Once more we'll use a simple implementation of the consumer, with no specific configurations used in this example.

In [5]:
# create a consumer pointing to a kafka cluster
consumer = KafkaConsumer(bootstrap_servers=KAFKA_BOOTSTRAP_SERVERS,
                         consumer_timeout_ms=10000 # if no message is available for consumption 
                                                   # after 10s stop the consumer
                        )

Inspect the brokers for the available topics

In [6]:
# list all available topics on the kafka brokers
consumer.topics()

{'a_partitioned_topic', 'my_awesome_topic', 'results'}

In the PUB/SUB model, we first need to subscribe to the topic of choice.

Subscribing doesn't mean any message is actually received/consumed... 

It only means that from now on the consumer will be able to poll from the partitions of the chosen topics hosted on the brokers.

In [7]:
# subscribe to topic
consumer.subscribe('my_awesome_topic')

# and check the active subscriptions
consumer.subscription()

{'my_awesome_topic'}

The `consumer` class will also offer a possibility to inspect the topics (for instance in terms of the number of partitions), but **not** to modify them. 

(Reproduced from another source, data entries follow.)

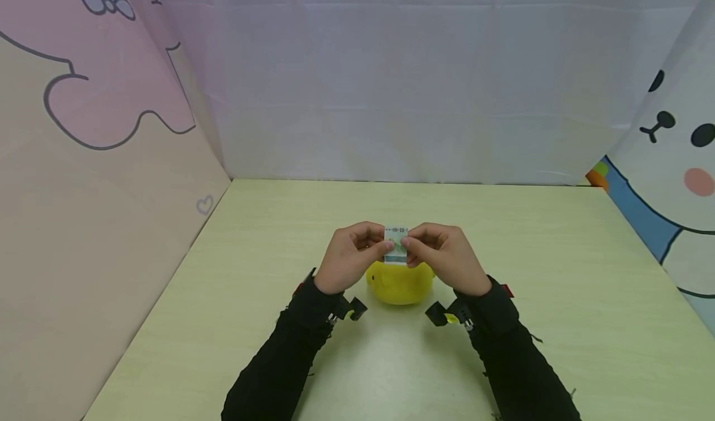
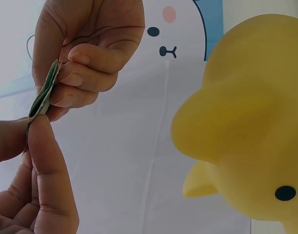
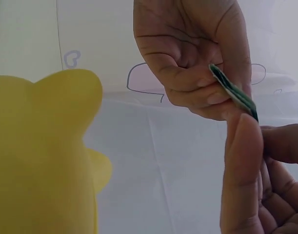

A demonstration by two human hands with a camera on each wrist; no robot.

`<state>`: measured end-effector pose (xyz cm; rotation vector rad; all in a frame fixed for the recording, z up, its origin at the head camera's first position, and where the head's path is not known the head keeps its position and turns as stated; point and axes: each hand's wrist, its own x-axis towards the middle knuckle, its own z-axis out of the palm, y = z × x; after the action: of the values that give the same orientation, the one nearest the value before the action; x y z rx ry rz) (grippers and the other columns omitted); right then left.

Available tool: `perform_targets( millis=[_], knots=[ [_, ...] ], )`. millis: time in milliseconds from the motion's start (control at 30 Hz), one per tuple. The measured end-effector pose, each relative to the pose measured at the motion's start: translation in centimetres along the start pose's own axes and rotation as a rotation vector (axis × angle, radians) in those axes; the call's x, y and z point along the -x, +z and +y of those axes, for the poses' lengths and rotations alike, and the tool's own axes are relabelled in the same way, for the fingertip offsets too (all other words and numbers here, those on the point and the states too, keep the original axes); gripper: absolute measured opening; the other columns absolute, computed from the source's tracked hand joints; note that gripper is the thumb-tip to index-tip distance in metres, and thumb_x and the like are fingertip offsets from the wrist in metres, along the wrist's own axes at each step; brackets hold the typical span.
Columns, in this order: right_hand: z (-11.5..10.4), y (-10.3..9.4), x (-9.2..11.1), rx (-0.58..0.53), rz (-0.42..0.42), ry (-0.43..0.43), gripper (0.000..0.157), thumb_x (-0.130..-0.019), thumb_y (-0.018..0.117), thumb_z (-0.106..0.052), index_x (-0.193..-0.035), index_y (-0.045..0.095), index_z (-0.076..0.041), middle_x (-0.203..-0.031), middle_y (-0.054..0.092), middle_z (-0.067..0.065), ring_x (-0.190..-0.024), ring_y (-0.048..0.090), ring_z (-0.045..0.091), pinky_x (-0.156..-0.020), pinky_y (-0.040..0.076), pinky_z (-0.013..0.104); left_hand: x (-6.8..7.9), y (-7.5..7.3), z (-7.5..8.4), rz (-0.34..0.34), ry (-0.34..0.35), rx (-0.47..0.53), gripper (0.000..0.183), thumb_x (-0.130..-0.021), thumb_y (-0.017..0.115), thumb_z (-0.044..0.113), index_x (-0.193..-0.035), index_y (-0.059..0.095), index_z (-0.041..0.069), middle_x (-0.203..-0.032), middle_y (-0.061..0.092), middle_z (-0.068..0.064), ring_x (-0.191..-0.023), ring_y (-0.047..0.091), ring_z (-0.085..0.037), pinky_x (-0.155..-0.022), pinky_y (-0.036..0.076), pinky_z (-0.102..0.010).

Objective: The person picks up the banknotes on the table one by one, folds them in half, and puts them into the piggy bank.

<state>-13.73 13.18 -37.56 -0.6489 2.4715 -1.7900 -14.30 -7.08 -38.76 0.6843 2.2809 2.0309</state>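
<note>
A small folded banknote, pale green and white, is held up by both hands above the table. My left hand pinches its left edge between thumb and fingers. At the right edge, my right hand pinches it in the same way. Seen edge-on in the left wrist view, the banknote has several layers that part slightly, forming a narrow gap. Below and just behind the hands sits a yellow rounded animal figure with a black eye; its top is partly hidden by the banknote and fingers.
The pale wooden table extends around the figure. A white curtain hangs along its back edge, with cartoon-printed sheets at the left and right sides. Black sleeves with small wrist cameras are on both forearms.
</note>
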Motion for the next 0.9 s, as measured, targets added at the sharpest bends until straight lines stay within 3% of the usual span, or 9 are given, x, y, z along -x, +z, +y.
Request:
perform_targets(
  millis=[133, 400, 600, 900],
  knots=[
    [0.0, 0.06, 0.05, 0.004, 0.011, -0.021, 0.016, -0.096, 0.061, -0.006, -0.102, 0.068, 0.007, -0.091, 0.068, 0.024, -0.064, 0.063, 0.01, -0.066, 0.059, 0.024, 0.01, 0.03, 0.0, 0.004, -0.009, -0.006, 0.018, -0.093, 0.065, 0.003, -0.108, 0.066, -0.006, -0.095, 0.067, -0.024, -0.073, 0.061, -0.013, -0.069, 0.054, -0.019],
    [0.08, 0.12, 0.06, 0.011, 0.039, -0.04, 0.014, -0.095, 0.062, -0.005, -0.1, 0.068, 0.006, -0.086, 0.066, 0.025, -0.063, 0.062, 0.012, -0.065, 0.059, 0.024, 0.03, -0.11, 0.21, 0.0, -0.013, 0.019, 0.019, -0.093, 0.064, 0.005, -0.11, 0.066, -0.004, -0.102, 0.068, -0.022, -0.083, 0.067, -0.028, -0.075, 0.057, -0.023],
    [-0.1, 0.01, 0.02, 0.032, 0.077, -0.024, 0.015, -0.094, 0.064, -0.007, -0.099, 0.068, 0.006, -0.083, 0.067, 0.021, -0.063, 0.063, 0.012, -0.065, 0.058, 0.022, 0.11, -0.7, 0.45, 0.026, 0.017, 0.073, 0.019, -0.095, 0.063, 0.004, -0.111, 0.065, -0.005, -0.102, 0.066, -0.025, -0.079, 0.067, -0.011, -0.079, 0.06, -0.028],
    [-0.35, -0.14, 0.14, 0.027, 0.1, -0.04, 0.016, -0.095, 0.064, -0.007, -0.099, 0.067, 0.008, -0.078, 0.065, 0.019, -0.063, 0.063, 0.012, -0.066, 0.059, 0.023, 0.21, -0.77, 0.74, -0.018, -0.005, 0.111, 0.02, -0.096, 0.06, 0.003, -0.112, 0.064, -0.008, -0.103, 0.063, -0.029, -0.079, 0.065, -0.007, -0.08, 0.059, -0.026]
  ],
)
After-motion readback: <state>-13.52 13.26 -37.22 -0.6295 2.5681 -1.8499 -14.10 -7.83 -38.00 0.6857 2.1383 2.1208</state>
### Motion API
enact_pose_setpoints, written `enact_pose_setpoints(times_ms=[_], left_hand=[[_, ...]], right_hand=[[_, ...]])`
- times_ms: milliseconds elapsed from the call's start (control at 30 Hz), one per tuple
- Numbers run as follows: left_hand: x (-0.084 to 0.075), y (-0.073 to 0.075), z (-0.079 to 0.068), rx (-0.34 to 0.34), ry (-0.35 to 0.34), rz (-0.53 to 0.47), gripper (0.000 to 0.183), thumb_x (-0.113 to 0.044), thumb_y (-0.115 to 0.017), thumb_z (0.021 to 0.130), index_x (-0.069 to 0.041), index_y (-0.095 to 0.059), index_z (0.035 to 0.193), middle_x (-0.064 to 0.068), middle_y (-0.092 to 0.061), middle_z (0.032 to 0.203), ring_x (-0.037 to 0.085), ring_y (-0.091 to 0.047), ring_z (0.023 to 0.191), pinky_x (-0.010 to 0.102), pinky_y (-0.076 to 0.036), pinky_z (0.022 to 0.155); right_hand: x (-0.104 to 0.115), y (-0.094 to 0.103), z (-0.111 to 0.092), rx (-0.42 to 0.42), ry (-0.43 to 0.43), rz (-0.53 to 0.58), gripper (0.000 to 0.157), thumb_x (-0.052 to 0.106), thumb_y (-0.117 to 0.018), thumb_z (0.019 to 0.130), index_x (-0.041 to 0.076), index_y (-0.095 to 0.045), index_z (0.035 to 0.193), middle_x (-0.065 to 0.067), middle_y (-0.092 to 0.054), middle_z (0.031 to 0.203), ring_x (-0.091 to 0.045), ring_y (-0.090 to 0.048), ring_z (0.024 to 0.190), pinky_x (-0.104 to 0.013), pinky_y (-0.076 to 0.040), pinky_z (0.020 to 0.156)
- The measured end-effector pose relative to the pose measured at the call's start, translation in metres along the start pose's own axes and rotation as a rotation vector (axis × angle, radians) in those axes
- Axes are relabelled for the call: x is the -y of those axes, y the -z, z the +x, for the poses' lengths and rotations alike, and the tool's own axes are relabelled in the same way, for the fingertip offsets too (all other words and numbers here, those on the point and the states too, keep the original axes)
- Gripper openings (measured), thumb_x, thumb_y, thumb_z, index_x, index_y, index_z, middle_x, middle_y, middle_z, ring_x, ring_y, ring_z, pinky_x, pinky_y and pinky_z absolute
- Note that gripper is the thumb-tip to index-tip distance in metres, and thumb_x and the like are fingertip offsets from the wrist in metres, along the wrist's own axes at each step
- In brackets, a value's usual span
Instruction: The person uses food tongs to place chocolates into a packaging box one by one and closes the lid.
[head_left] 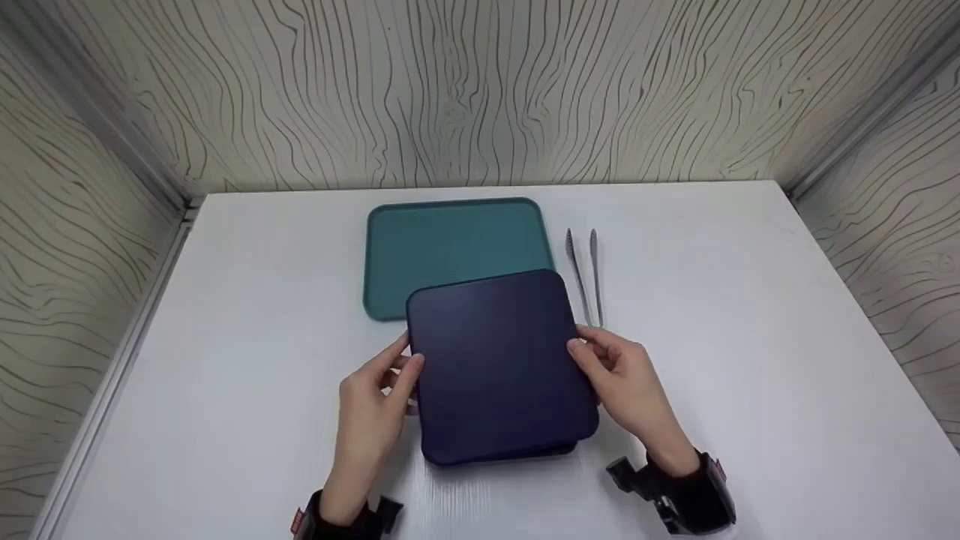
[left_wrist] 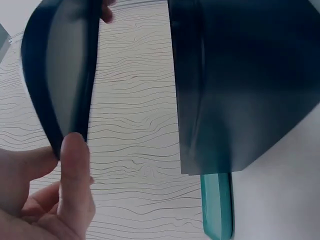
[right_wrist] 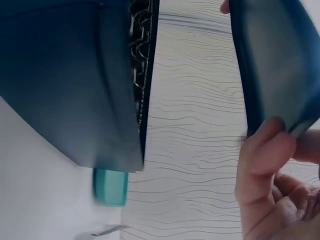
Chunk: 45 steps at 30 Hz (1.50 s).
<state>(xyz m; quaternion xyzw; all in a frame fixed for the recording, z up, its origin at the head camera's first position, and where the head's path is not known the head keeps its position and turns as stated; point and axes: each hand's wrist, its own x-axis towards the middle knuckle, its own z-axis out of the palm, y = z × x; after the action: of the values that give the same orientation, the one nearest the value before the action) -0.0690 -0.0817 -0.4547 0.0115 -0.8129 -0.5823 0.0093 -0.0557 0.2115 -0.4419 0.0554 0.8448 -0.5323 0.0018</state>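
Note:
A dark blue rectangular lid (head_left: 495, 367) is between my two hands, tilted slightly in the head view. My left hand (head_left: 367, 412) pinches its left edge, thumb on top. At the right edge, my right hand (head_left: 626, 382) grips it in the same manner. Both wrist views show the lid raised apart from a dark blue box (left_wrist: 250, 75), its underside facing the box. In the head view only the box's near edge peeks out below the lid. Dark, curly-shaped contents (right_wrist: 140, 50) show along the box's open edge in the right wrist view; their kind is unclear.
A teal tray (head_left: 450, 240) lies behind the box, its near right corner covered by the lid in the head view. Metal tongs (head_left: 597, 277) rest to its right, arms spread. The white table (head_left: 750, 337) meets wood-grain patterned panels (head_left: 465, 90) at the back and sides.

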Motion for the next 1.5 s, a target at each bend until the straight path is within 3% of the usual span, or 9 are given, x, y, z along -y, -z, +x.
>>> enact_pose_setpoints(times_ms=[133,333,567,733,1000,1333,1433,1500], left_hand=[[0.006,-0.002,0.003,0.052,0.024,-0.005,0.043,-0.017,-0.069,0.102,0.002,-0.064,0.141,0.017,-0.076,0.102,0.006,-0.062,0.065,0.023,-0.06,0.056],[0.017,-0.005,0.006,0.147,0.035,0.05,0.048,-0.018,-0.068,0.103,0.006,-0.06,0.143,0.018,-0.073,0.11,0.006,-0.061,0.066,0.029,-0.062,0.055],[0.023,-0.006,0.006,0.179,0.04,0.127,0.046,-0.017,-0.067,0.103,0.006,-0.061,0.142,0.016,-0.076,0.107,0.011,-0.065,0.066,0.021,-0.055,0.05],[0.025,-0.007,0.006,0.172,0.021,0.194,0.044,-0.018,-0.067,0.103,0.006,-0.063,0.14,0.014,-0.078,0.104,0.007,-0.061,0.061,0.02,-0.05,0.049],[0.023,-0.011,0.005,0.116,-0.06,0.345,0.04,-0.019,-0.067,0.102,0.004,-0.068,0.135,0.008,-0.078,0.097,0.001,-0.052,0.059,0.018,-0.041,0.052],[0.024,-0.014,0.001,0.058,-0.127,0.493,0.037,-0.018,-0.07,0.1,0.002,-0.072,0.131,0.003,-0.072,0.088,0.004,-0.056,0.062,0.018,-0.041,0.052],[0.026,-0.014,0.002,0.065,-0.142,0.517,0.037,-0.018,-0.07,0.099,0.003,-0.071,0.13,0.002,-0.07,0.087,0.004,-0.055,0.062,0.019,-0.04,0.051],[0.027,-0.015,0.002,0.068,-0.146,0.531,0.036,-0.018,-0.071,0.099,0.003,-0.072,0.128,0.002,-0.069,0.085,0.004,-0.054,0.063,0.02,-0.04,0.052]], right_hand=[[-0.011,-0.005,0.006,0.045,-0.034,-0.036,0.045,0.019,-0.063,0.106,0.0,-0.059,0.147,-0.006,-0.071,0.076,-0.007,-0.049,0.045,-0.022,-0.044,0.046],[-0.028,-0.016,0.008,0.058,-0.049,-0.188,0.046,0.022,-0.063,0.106,0.001,-0.06,0.147,-0.002,-0.069,0.074,-0.005,-0.05,0.048,-0.021,-0.043,0.048],[-0.029,-0.022,0.004,0.006,0.022,-0.299,0.042,0.02,-0.066,0.104,-0.001,-0.065,0.14,0.001,-0.061,0.067,-0.002,-0.045,0.054,-0.019,-0.038,0.056],[-0.028,-0.024,0.004,-0.007,0.047,-0.364,0.041,0.021,-0.066,0.104,-0.001,-0.067,0.138,0.003,-0.053,0.063,-0.002,-0.04,0.053,-0.019,-0.034,0.055],[-0.032,-0.03,0.002,-0.022,0.11,-0.513,0.041,0.019,-0.065,0.105,-0.004,-0.066,0.139,0.002,-0.055,0.06,-0.003,-0.04,0.051,-0.02,-0.035,0.051],[-0.033,-0.036,-0.002,-0.038,0.178,-0.598,0.042,0.02,-0.066,0.104,-0.006,-0.066,0.137,0.001,-0.052,0.058,-0.006,-0.041,0.052,-0.022,-0.036,0.051],[-0.033,-0.037,-0.002,-0.051,0.204,-0.62,0.042,0.02,-0.067,0.103,-0.006,-0.067,0.135,0.0,-0.052,0.057,-0.007,-0.043,0.052,-0.024,-0.038,0.051],[-0.033,-0.037,-0.003,-0.07,0.227,-0.638,0.041,0.02,-0.067,0.103,-0.006,-0.068,0.135,-0.004,-0.059,0.06,-0.012,-0.054,0.053,-0.028,-0.045,0.052]])
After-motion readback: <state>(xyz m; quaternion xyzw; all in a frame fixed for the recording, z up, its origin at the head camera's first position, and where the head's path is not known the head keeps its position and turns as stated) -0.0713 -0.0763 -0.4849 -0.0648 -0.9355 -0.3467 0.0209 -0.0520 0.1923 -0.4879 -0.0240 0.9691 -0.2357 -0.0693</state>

We can inspect how many partitions the specific topic is made of:

In [8]:
# print the list of partition IDs 
# e.g. a topic with tree partitions will have partition IDs {0, 1, 2}
consumer.partitions_for_topic('my_awesome_topic')

{0}

We can instruct the consumer to `poll` (i.e. ask for new messages from the topic) with a given cadence/logic.

For instance we can set the consumer to read out only 10 messages at a time, with a timeout between to subsequent readouts of a given $\Delta t$.

In [9]:
# set up the polling strategy for the consumer
consumer.poll(timeout_ms=0,         #<<--- do not enable dead-times before one poll to the next
              max_records=None,     #<<--- do not limit the number of records to consume at once 
              update_offsets=True   #<<--- update the reading offsets on this topic
             )

{}

Now the consumer is ready to poll messages (untile it is stopped or it reaches a timeout).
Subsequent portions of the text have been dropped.